Required action: Take the records underneath and set them down exactly.

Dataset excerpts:
__________________________________________________

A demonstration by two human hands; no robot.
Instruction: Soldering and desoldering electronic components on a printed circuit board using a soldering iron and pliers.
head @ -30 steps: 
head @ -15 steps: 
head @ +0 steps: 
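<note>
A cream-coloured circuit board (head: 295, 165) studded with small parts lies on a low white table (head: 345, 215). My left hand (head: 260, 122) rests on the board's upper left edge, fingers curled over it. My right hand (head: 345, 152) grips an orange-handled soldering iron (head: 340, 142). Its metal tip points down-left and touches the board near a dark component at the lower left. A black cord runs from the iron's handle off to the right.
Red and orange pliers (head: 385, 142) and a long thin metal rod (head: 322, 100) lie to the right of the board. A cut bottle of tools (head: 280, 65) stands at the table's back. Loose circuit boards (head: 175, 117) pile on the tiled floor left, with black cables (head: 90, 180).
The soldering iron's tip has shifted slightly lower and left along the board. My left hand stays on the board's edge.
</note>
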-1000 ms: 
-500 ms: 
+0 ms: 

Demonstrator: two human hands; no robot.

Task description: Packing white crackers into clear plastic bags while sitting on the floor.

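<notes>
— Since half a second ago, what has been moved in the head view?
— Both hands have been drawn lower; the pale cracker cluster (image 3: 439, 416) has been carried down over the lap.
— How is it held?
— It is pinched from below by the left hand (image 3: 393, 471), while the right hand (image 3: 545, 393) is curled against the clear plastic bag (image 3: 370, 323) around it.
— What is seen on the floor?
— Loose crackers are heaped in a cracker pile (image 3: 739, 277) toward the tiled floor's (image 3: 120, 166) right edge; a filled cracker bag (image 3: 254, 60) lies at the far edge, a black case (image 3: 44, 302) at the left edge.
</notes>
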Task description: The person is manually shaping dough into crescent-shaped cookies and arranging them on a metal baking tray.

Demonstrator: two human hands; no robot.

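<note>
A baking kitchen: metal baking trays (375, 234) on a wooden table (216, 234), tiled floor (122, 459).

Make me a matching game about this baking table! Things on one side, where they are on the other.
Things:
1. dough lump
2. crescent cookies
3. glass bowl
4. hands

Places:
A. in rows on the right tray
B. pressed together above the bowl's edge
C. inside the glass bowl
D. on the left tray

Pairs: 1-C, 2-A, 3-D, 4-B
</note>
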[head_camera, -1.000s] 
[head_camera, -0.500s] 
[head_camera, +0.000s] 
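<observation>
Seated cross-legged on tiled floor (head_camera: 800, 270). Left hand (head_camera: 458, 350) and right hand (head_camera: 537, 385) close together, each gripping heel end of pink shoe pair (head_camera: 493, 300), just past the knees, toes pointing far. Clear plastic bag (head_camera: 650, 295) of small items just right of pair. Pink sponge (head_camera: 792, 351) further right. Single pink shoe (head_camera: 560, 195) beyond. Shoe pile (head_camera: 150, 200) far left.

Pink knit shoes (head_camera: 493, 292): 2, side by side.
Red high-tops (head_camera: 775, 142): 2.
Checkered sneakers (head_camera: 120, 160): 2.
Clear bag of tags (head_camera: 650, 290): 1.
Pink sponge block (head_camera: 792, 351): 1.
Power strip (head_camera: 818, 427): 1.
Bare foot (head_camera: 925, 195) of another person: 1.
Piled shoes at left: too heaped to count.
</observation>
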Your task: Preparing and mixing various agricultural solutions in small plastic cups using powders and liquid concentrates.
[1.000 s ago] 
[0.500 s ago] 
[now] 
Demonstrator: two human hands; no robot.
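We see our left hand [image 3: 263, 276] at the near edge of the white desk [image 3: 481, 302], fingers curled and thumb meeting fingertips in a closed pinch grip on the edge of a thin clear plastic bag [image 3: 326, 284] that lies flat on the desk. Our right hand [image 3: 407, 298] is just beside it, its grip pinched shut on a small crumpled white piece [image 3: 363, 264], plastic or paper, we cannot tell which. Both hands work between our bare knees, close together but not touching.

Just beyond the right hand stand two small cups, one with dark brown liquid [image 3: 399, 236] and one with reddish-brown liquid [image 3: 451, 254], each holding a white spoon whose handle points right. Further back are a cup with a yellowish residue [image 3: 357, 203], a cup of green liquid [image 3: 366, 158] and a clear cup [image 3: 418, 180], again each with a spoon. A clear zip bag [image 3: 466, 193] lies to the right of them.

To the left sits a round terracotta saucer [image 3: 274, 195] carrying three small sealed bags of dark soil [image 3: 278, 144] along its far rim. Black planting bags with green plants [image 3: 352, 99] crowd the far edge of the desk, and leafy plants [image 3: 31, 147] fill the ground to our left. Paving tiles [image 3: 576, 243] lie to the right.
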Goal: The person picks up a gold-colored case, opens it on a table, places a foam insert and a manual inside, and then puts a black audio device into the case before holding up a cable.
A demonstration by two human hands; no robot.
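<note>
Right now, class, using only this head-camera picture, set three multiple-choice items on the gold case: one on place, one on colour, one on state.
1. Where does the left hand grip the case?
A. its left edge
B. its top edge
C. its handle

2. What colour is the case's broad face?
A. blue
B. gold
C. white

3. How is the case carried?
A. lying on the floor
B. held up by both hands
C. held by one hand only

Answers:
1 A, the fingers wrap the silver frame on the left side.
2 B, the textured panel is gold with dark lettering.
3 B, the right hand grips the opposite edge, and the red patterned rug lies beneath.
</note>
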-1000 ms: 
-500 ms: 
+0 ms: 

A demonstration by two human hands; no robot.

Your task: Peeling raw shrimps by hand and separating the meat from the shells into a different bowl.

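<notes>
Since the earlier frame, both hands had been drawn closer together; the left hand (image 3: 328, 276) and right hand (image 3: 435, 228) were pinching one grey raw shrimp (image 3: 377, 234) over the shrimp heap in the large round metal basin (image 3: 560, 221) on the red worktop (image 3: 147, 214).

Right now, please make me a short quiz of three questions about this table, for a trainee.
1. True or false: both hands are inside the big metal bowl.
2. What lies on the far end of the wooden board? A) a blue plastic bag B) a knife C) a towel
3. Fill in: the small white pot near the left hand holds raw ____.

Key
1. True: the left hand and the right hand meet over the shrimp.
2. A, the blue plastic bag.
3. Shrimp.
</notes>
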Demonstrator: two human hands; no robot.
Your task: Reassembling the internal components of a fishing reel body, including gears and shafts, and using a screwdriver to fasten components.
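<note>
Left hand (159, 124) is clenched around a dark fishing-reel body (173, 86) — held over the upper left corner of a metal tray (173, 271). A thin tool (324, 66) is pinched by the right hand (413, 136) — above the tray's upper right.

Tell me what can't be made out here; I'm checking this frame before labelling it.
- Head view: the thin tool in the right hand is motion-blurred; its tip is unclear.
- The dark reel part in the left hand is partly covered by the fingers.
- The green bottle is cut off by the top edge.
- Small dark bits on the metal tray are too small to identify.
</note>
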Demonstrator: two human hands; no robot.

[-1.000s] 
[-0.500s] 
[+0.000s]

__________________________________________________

Task response:
A demonstration by two human hands; no robot.
Instruction: Soldering and desoldering electronic components on a printed circuit board using a soldering iron and pliers.
head @ -30 steps: 
head @ -15 steps: 
head @ +0 steps: 
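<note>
A cream-coloured circuit board (head: 295, 165) studded with small parts lies on a low white table (head: 345, 215). My left hand (head: 260, 122) rests on the board's upper left edge, fingers curled over it. My right hand (head: 345, 152) grips an orange-handled soldering iron (head: 340, 142). Its metal tip points down-left and touches the board near a dark component at the lower left. A black cord runs from the iron's handle off to the right.
Red and orange pliers (head: 385, 142) and a long thin metal rod (head: 322, 100) lie to the right of the board. A cut bottle of tools (head: 280, 65) stands at the table's back. Loose circuit boards (head: 175, 117) pile on the tiled floor left, with black cables (head: 90, 180).
The soldering iron's tip has shifted slightly lower and left along the board. My left hand stays on the board's edge.
</note>
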-1000 ms: 
-500 ms: 
+0 ms: 

Demonstrator: two human hands; no robot.

Task description: Packing white crackers into clear plastic bags while sitting on the floor.

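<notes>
— Since half a second ago, what has been moved in the head view?
— Both hands have been drawn lower; the pale cracker cluster (image 3: 439, 416) has been carried down over the lap.
— How is it held?
— It is pinched from below by the left hand (image 3: 393, 471), while the right hand (image 3: 545, 393) is curled against the clear plastic bag (image 3: 370, 323) around it.
— What is seen on the floor?
— Loose crackers are heaped in a cracker pile (image 3: 739, 277) toward the tiled floor's (image 3: 120, 166) right edge; a filled cracker bag (image 3: 254, 60) lies at the far edge, a black case (image 3: 44, 302) at the left edge.
</notes>
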Task description: The person is manually shaping dough into crescent-shaped cookies and arranging them on a metal baking tray.

Demonstrator: two human hands; no robot.

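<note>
A baking kitchen: metal baking trays (375, 234) on a wooden table (216, 234), tiled floor (122, 459).

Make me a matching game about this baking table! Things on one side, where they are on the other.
Things:
1. dough lump
2. crescent cookies
3. glass bowl
4. hands

Places:
A. in rows on the right tray
B. pressed together above the bowl's edge
C. inside the glass bowl
D. on the left tray

Pairs: 1-C, 2-A, 3-D, 4-B
</note>
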[head_camera, -1.000s] 
[head_camera, -0.500s] 
[head_camera, +0.000s] 
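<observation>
Seated cross-legged on tiled floor (head_camera: 800, 270). Left hand (head_camera: 458, 350) and right hand (head_camera: 537, 385) close together, each gripping heel end of pink shoe pair (head_camera: 493, 300), just past the knees, toes pointing far. Clear plastic bag (head_camera: 650, 295) of small items just right of pair. Pink sponge (head_camera: 792, 351) further right. Single pink shoe (head_camera: 560, 195) beyond. Shoe pile (head_camera: 150, 200) far left.

Pink knit shoes (head_camera: 493, 292): 2, side by side.
Red high-tops (head_camera: 775, 142): 2.
Checkered sneakers (head_camera: 120, 160): 2.
Clear bag of tags (head_camera: 650, 290): 1.
Pink sponge block (head_camera: 792, 351): 1.
Power strip (head_camera: 818, 427): 1.
Bare foot (head_camera: 925, 195) of another person: 1.
Piled shoes at left: too heaped to count.
</observation>
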Your task: Preparing and mixing various agricultural solutions in small plastic cups using powders and liquid concentrates.
[1.000 s ago] 
[0.500 s ago] 
[now] 
Demonstrator: two human hands; no robot.
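We see our left hand [image 3: 263, 276] at the near edge of the white desk [image 3: 481, 302], fingers curled and thumb meeting fingertips in a closed pinch grip on the edge of a thin clear plastic bag [image 3: 326, 284] that lies flat on the desk. Our right hand [image 3: 407, 298] is just beside it, its grip pinched shut on a small crumpled white piece [image 3: 363, 264], plastic or paper, we cannot tell which. Both hands work between our bare knees, close together but not touching.

Just beyond the right hand stand two small cups, one with dark brown liquid [image 3: 399, 236] and one with reddish-brown liquid [image 3: 451, 254], each holding a white spoon whose handle points right. Further back are a cup with a yellowish residue [image 3: 357, 203], a cup of green liquid [image 3: 366, 158] and a clear cup [image 3: 418, 180], again each with a spoon. A clear zip bag [image 3: 466, 193] lies to the right of them.

To the left sits a round terracotta saucer [image 3: 274, 195] carrying three small sealed bags of dark soil [image 3: 278, 144] along its far rim. Black planting bags with green plants [image 3: 352, 99] crowd the far edge of the desk, and leafy plants [image 3: 31, 147] fill the ground to our left. Paving tiles [image 3: 576, 243] lie to the right.
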Goal: The person picks up a gold-colored case, opens it on a table, places a foam insert and a manual inside, and then puts a black audio device into the case before holding up a cable.
A demonstration by two human hands; no robot.
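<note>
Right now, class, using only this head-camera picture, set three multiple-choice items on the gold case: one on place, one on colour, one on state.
1. Where does the left hand grip the case?
A. its left edge
B. its top edge
C. its handle

2. What colour is the case's broad face?
A. blue
B. gold
C. white

3. How is the case carried?
A. lying on the floor
B. held up by both hands
C. held by one hand only

Answers:
1 A, the fingers wrap the silver frame on the left side.
2 B, the textured panel is gold with dark lettering.
3 B, the right hand grips the opposite edge, and the red patterned rug lies beneath.
</note>
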-1000 ms: 
-500 ms: 
+0 ms: 

A demonstration by two human hands; no robot.

Your task: Peeling raw shrimps by hand and separating the meat from the shells into a different bowl.

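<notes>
Since the earlier frame, both hands had been drawn closer together; the left hand (image 3: 328, 276) and right hand (image 3: 435, 228) were pinching one grey raw shrimp (image 3: 377, 234) over the shrimp heap in the large round metal basin (image 3: 560, 221) on the red worktop (image 3: 147, 214).

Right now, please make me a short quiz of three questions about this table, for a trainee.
1. True or false: both hands are inside the big metal bowl.
2. What lies on the far end of the wooden board? A) a blue plastic bag B) a knife C) a towel
3. Fill in: the small white pot near the left hand holds raw ____.

Key
1. True: the left hand and the right hand meet over the shrimp.
2. A, the blue plastic bag.
3. Shrimp.
</notes>
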Demonstrator: two human hands; no robot.
Your task: Reassembling the internal components of a fishing reel body, including gears and shafts, and using a screwdriver to fasten components.
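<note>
Left hand (159, 124) is clenched around a dark fishing-reel body (173, 86) — held over the upper left corner of a metal tray (173, 271). A thin tool (324, 66) is pinched by the right hand (413, 136) — above the tray's upper right.

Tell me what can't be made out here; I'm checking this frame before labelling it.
- Head view: the thin tool in the right hand is motion-blurred; its tip is unclear.
- The dark reel part in the left hand is partly covered by the fingers.
- The green bottle is cut off by the top edge.
- Small dark bits on the metal tray are too small to identify.
</note>
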Demonstrator: two human hands; no robot.

[-1.000s] 
[-0.500s] 
[+0.000s]

The answer has nothing more to it.